• WORK TO BE COMPLETED: All of the data below should be written out exactly.

• DATASET SECTION:
▬▬▬

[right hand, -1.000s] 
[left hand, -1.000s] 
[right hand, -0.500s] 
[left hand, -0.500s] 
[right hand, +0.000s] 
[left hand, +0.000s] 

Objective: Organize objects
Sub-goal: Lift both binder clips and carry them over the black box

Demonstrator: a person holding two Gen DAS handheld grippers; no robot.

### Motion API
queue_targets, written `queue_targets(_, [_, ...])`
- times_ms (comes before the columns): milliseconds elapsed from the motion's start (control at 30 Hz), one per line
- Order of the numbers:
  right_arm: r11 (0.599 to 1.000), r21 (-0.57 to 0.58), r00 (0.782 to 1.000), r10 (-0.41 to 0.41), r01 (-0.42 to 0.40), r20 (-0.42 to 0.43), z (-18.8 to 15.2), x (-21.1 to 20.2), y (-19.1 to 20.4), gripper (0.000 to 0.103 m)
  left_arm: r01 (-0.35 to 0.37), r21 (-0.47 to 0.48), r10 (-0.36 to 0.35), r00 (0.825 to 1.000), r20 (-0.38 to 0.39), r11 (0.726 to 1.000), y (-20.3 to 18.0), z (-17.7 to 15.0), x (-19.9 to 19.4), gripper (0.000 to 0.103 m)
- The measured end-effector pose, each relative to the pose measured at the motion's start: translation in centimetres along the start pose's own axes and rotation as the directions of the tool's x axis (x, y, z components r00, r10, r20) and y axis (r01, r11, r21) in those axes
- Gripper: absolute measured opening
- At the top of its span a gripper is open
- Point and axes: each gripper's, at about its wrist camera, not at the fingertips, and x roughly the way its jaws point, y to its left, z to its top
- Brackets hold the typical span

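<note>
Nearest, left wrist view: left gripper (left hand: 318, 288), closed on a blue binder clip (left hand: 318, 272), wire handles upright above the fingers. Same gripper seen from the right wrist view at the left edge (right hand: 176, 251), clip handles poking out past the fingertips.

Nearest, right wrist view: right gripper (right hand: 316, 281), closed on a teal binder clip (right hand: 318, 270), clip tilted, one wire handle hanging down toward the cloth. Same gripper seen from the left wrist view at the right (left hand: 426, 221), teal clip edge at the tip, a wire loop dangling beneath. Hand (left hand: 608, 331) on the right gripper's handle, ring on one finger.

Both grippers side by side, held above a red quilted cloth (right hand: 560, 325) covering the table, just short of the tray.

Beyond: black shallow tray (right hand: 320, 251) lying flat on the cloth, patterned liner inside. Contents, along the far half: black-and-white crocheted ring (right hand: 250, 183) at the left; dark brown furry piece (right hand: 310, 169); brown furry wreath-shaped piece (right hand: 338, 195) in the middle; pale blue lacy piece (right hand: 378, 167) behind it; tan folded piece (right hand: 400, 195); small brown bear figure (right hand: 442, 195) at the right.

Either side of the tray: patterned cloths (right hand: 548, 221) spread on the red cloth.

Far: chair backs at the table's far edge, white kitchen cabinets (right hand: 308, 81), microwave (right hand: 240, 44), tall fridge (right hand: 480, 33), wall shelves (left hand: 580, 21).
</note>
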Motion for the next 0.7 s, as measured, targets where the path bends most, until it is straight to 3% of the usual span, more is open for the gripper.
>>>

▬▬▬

• EXERCISE RESPONSE:
[right hand, -1.000s] 
[left hand, -1.000s] 
[right hand, -0.500s] 
[left hand, -0.500s] 
[right hand, +0.000s] 
[left hand, +0.000s] 

Objective: Organize objects
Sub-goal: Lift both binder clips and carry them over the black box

Demonstrator: a person holding two Gen DAS handheld grippers; no robot.

### Motion API
queue_targets, written `queue_targets(_, [_, ...])`
- times_ms (comes before the columns): milliseconds elapsed from the motion's start (control at 30 Hz), one per line
- Order of the numbers:
  right_arm: r11 (0.599 to 1.000), r21 (-0.57 to 0.58), r00 (0.782 to 1.000), r10 (-0.41 to 0.41), r01 (-0.42 to 0.40), r20 (-0.42 to 0.43), z (-18.8 to 15.2), x (-21.1 to 20.2), y (-19.1 to 20.4), gripper (0.000 to 0.103 m)
  left_arm: r01 (-0.35 to 0.37), r21 (-0.47 to 0.48), r10 (-0.36 to 0.35), r00 (0.825 to 1.000), r20 (-0.38 to 0.39), r11 (0.726 to 1.000), y (-20.3 to 18.0), z (-17.7 to 15.0), x (-19.9 to 19.4), gripper (0.000 to 0.103 m)
- The measured end-effector pose, each relative to the pose measured at the motion's start: translation in centimetres along the start pose's own axes and rotation as the directions of the tool's x axis (x, y, z components r00, r10, r20) and y axis (r01, r11, r21) in those axes
- Gripper: absolute measured opening
- At the top of its span a gripper is open
- Point and axes: each gripper's, at about its wrist camera, not at the fingertips, and x roughly the way its jaws point, y to its left, z to its top
- Brackets hold the typical span

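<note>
Nearest, left wrist view: left gripper (left hand: 318, 288), closed on a blue binder clip (left hand: 318, 272), wire handles upright above the fingers. Same gripper seen from the right wrist view at the left edge (right hand: 176, 251), clip handles poking out past the fingertips.

Nearest, right wrist view: right gripper (right hand: 316, 281), closed on a teal binder clip (right hand: 318, 270), clip tilted, one wire handle hanging down toward the cloth. Same gripper seen from the left wrist view at the right (left hand: 426, 221), teal clip edge at the tip, a wire loop dangling beneath. Hand (left hand: 608, 331) on the right gripper's handle, ring on one finger.

Both grippers side by side, held above a red quilted cloth (right hand: 560, 325) covering the table, just short of the tray.

Beyond: black shallow tray (right hand: 320, 251) lying flat on the cloth, patterned liner inside. Contents, along the far half: black-and-white crocheted ring (right hand: 250, 183) at the left; dark brown furry piece (right hand: 310, 169); brown furry wreath-shaped piece (right hand: 338, 195) in the middle; pale blue lacy piece (right hand: 378, 167) behind it; tan folded piece (right hand: 400, 195); small brown bear figure (right hand: 442, 195) at the right.

Either side of the tray: patterned cloths (right hand: 548, 221) spread on the red cloth.

Far: chair backs at the table's far edge, white kitchen cabinets (right hand: 308, 81), microwave (right hand: 240, 44), tall fridge (right hand: 480, 33), wall shelves (left hand: 580, 21).
</note>
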Motion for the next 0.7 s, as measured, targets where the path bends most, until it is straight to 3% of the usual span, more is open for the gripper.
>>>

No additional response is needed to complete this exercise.